Julio bajó un poco la ventana.

—Queremos llegar a El Alto.

El joven en tono burlón se dirigió a los otros.

—¡Dice que quieren ir a El Alto!

Varios se rieron y se acercaron al vehículo.

—Mi amiga está preocupada por sus padres… Ellos viven allá y no contestan el teléfono.

El joven se agachó y miró el rostro asustado de Verónica.

—No hay paso por ningún lugar. Todo está bloqueado. Por aquí no dejamos pasar a nadie. Tenemos miedo que traigan la peste. Hay muchos lugares que se han organizado como nosotros. Si realmente quieren continuar, van a tener que ir por la autopista. Allí solo hay autos chocados y no vive nadie. 

Abandonaron el coche en una calle aledaña y empezaron a caminar. Eran ya las dos de la mañana y les quedaban todavía unos diez kilómetros para caminar. Como les había dicho el muchacho, pudieron caminar sin problemas en la autopista que unía ambas ciudades. El recorrido se les complicó un poco cuando tuvieron que entrar nuevamente por las calles. Verónica empezó a tomar la delantera. Julio la seguía, no solo porque él no conocía la ciudad, sino y sobre todo, porque se sentía muy débil; no había comido ni bebido nada en casi dos días. 

Con la primera luz del amanecer llegaron a la casa. La puerta de calle estaba abierta de par en par. Verónica empezó a llorar a tiempo que miraba los muebles en el suelo, la vajilla rota, el teléfono en el piso y las cortinas arrancadas.

—¿Mami? —llamó con voz temblorosa. No hubo respuesta.

Miró a Julio y éste la abrazó.

—Me siento muy mal —le dijo.

Ella lo miró con temor. El sacudió la cabeza.

—No estoy enfermo… tengo mucha hambre y sed.

—Tendrás que arriesgarte y salir del traje —le dijo firmemente y continuó—. Vamos a la cocina.

Mientras él comía, ella subió al segundo piso. Entró en el dormitorio de sus padres y se congeló al ver un cuerpo en la cama. Muy despacio se acercó y tuvo dudas para levantar la frazada. ¿Estaba su madre o su padre ahí? ¿Y si era otra persona? ¿Estaría viva?
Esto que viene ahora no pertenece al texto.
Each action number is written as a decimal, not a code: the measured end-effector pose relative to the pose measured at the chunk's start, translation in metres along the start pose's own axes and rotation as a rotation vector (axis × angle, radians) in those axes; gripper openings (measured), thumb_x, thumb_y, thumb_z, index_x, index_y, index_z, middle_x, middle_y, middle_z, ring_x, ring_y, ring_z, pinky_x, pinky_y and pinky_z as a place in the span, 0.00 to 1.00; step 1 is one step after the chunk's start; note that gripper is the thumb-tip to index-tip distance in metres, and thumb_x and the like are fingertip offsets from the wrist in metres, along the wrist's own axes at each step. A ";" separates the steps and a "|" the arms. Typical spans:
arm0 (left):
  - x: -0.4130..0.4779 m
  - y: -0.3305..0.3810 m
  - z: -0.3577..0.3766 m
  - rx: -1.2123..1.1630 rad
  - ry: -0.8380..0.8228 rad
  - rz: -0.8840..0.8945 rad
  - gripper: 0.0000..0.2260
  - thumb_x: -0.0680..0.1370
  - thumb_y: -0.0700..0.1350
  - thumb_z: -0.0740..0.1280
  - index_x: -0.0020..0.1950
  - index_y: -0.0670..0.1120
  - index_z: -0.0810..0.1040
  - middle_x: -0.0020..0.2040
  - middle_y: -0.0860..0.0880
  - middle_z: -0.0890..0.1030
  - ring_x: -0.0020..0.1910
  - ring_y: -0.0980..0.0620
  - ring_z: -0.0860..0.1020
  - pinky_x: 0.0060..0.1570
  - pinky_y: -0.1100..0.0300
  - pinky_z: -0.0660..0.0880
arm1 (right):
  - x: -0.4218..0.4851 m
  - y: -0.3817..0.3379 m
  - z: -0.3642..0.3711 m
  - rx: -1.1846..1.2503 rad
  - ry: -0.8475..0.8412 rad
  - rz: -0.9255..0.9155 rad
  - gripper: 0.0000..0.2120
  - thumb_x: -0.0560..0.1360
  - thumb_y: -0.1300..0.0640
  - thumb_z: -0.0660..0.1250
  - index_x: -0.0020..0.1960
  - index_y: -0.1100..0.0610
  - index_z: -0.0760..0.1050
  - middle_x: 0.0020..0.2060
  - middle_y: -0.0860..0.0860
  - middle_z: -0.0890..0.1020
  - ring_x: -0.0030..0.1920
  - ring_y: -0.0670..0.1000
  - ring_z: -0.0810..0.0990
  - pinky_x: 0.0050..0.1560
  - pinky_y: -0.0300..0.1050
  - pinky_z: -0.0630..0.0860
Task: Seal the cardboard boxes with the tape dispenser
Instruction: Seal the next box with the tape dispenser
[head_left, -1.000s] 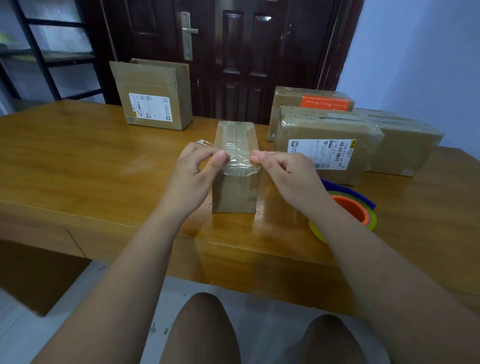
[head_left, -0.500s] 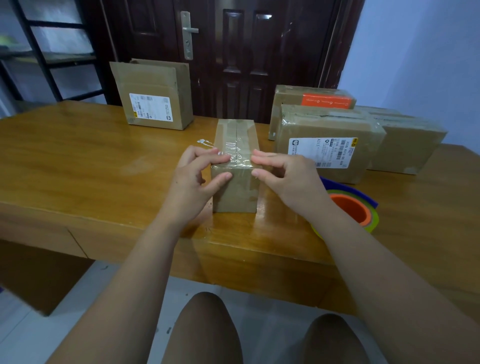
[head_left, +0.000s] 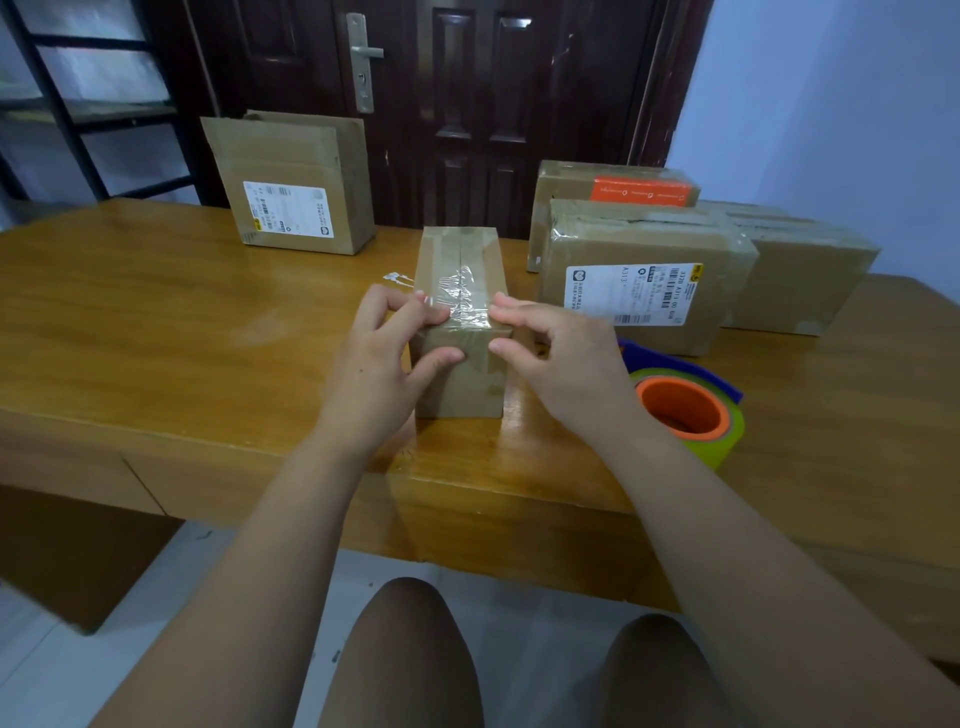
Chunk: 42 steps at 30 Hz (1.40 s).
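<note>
- Left grip (head_left: 384, 358) and right grip (head_left: 561, 358) each pinch the near top edge of the small cardboard box (head_left: 462, 260), fingers on its clear tape (head_left: 462, 291), thumbs on its front.
- It stands on the desk (head_left: 156, 322), with the tape dispenser (head_left: 691, 410) to its right.

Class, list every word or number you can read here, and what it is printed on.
"A313": white shipping label on the front right brown cardboard box.
Other print there: too small.
Orange label, rear cardboard box: blurred.
White label, left brown cardboard box: unreadable.
Small taped cardboard box: no print visible.
</note>
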<state>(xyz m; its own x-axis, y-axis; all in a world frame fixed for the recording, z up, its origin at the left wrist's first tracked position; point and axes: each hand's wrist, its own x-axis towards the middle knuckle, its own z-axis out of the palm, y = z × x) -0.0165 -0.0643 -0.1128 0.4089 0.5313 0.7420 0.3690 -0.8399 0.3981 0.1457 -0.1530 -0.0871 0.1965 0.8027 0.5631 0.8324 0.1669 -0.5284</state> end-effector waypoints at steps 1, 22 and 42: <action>0.000 0.001 0.000 0.036 0.001 0.016 0.17 0.72 0.48 0.72 0.56 0.41 0.79 0.52 0.46 0.72 0.59 0.50 0.73 0.46 0.60 0.72 | 0.001 -0.001 -0.001 0.011 -0.002 0.007 0.18 0.74 0.53 0.70 0.63 0.54 0.77 0.63 0.46 0.78 0.61 0.35 0.69 0.66 0.35 0.66; -0.033 0.012 -0.007 0.374 0.095 0.220 0.23 0.74 0.59 0.66 0.59 0.43 0.75 0.57 0.39 0.76 0.43 0.47 0.77 0.37 0.58 0.77 | -0.008 -0.023 -0.007 0.307 -0.061 0.313 0.28 0.76 0.50 0.68 0.73 0.48 0.64 0.64 0.49 0.77 0.56 0.46 0.78 0.51 0.39 0.78; 0.023 0.091 -0.034 -0.835 0.427 -0.564 0.50 0.65 0.55 0.73 0.77 0.57 0.44 0.68 0.50 0.71 0.63 0.55 0.75 0.63 0.49 0.73 | -0.016 -0.066 -0.030 0.448 0.258 -0.033 0.27 0.74 0.53 0.69 0.72 0.47 0.66 0.66 0.42 0.73 0.68 0.39 0.68 0.68 0.45 0.69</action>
<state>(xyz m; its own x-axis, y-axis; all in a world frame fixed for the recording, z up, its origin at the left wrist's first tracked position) -0.0019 -0.1323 -0.0407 -0.0237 0.9162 0.3999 -0.3360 -0.3840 0.8600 0.1036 -0.1941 -0.0420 0.3423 0.6354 0.6922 0.5481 0.4633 -0.6964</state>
Se decidió y jaló la frazada con fuerza.

—¡Verito! —La señora se lanzó a los brazos de su hija y lloraron ambas haciéndose preguntas. Preguntó por su papá. La madre bajó la cabeza, la movió negativamente y lloró muy despacio.
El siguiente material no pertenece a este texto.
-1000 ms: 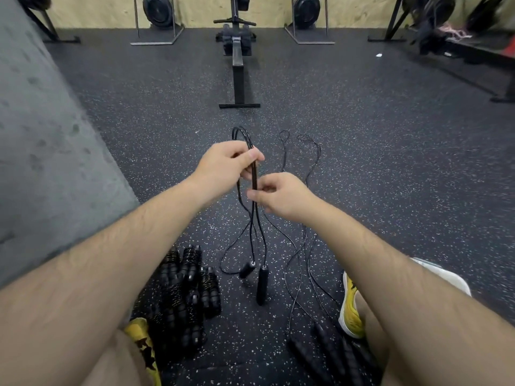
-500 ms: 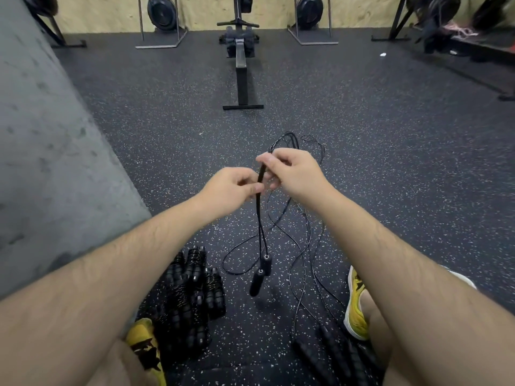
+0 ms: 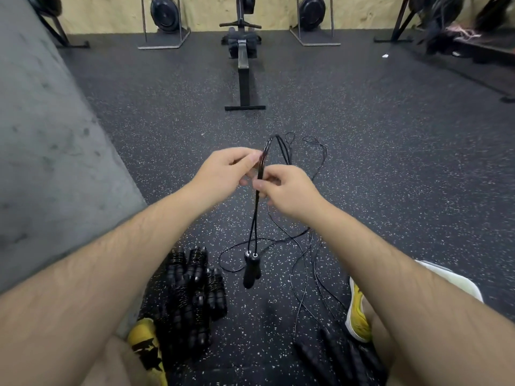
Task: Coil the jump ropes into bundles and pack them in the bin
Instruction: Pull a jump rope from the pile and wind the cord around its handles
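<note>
The jump rope [image 3: 256, 207] is black, with silver caps where its cord meets the black handles. The coiled bundles [image 3: 192, 296] on the floor [image 3: 390, 162] are black too. The floor is dark charcoal flecked with white specks. The left shoe [image 3: 147, 349] is yellow with black markings. The right shoe [image 3: 358, 316] is yellow with a white edge. The side wall [image 3: 41, 162] is mottled grey and the far wall [image 3: 211, 12] pale tan.

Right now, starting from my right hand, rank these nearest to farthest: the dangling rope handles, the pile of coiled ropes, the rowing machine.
From the right hand:
1. Dangling handles, just below it.
2. Coiled rope pile, lower left on the floor.
3. Rowing machine, far ahead.
</note>
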Tool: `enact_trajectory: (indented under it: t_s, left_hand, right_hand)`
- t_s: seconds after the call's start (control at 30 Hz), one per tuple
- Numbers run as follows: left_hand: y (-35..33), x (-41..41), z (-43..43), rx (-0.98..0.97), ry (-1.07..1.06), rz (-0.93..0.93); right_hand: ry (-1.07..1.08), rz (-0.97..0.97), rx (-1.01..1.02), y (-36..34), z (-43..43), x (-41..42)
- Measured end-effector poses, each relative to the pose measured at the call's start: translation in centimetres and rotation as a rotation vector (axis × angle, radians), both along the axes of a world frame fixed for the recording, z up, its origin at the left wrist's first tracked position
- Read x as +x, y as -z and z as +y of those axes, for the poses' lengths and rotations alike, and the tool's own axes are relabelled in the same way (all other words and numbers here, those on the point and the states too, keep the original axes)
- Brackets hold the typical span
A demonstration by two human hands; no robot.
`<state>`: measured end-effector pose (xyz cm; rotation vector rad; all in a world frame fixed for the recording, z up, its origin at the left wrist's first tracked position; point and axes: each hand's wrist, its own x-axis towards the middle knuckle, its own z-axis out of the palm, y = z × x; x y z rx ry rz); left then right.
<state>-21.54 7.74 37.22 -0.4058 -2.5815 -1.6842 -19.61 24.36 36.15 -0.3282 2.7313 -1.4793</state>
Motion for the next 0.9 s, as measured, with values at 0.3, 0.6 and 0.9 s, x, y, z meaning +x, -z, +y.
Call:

En eso entró Julio en la habitación.

—¡Señora! Qué bueno haberla encontrado. Vero no estará sola —dijo en tono desconsolado y continuó—. Tienen que irse de aquí. Lejos de las ciudades. Vayan al lago. Allí la tierra es buena. Hay pesca.
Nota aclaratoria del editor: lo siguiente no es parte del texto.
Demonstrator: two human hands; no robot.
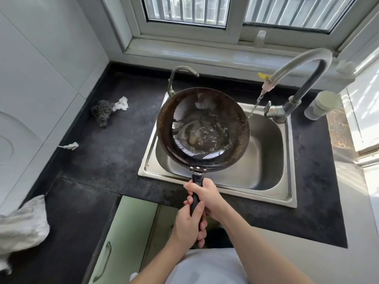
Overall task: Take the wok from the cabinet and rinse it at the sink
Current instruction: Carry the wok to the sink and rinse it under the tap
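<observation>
A dark round wok (pixel 203 128) hangs over the left part of the steel sink (pixel 266 152), with water pooled and rippling in its bottom. Both hands grip its black handle: my right hand (pixel 207 194) sits nearer the pan, my left hand (pixel 189 224) holds the handle's end. A thin stream of water falls from the curved faucet (pixel 303 66) into the sink just right of the wok's rim.
On the black counter (pixel 114 152) lie a steel scourer (pixel 102 113) with a white scrap, another white scrap (pixel 69 146) and a grey cloth (pixel 22 224) at the left edge. A white container (pixel 322 105) stands right of the faucet. A green cabinet door (pixel 123 238) stands open below.
</observation>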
—¿Porqué hablas así? ¡Tu vienes con nosotras!

Julio sacudió la cabeza.

—Creo que estoy infectado. ¡Tengo una tristeza tan inexplicablemente oscura! Nunca he sentido esto. Será mejor que me dejen.

Verónica abrazó a Julio e intentó disuadirlo. Él ya ni contestaba. Solo miraba el piso mientras las lágrimas corrían por sus mejillas. La madre tomó el brazo de Verónica.

—No tiene salvación. Ya lo he visto en el hospital donde fuimos con tu papá. Vi como algunos se ponían así de tristes y luego se suicidaban; y otros tan violentos que se mataban a golpes. A mí no me pasó nada. Una doctora, que se estaba moribunda me dijo que yo probablemente era inmune. Y siendo mi hija, seguramente lo eres tú también. 

Dejaron a Julio echado en la cama. Tomaron algunas cosas personales, algo de comida, pusieron todo en dos maletas con rueditas y empezaron a caminar hacia el oeste, hacia las orillas del lago Titicaca.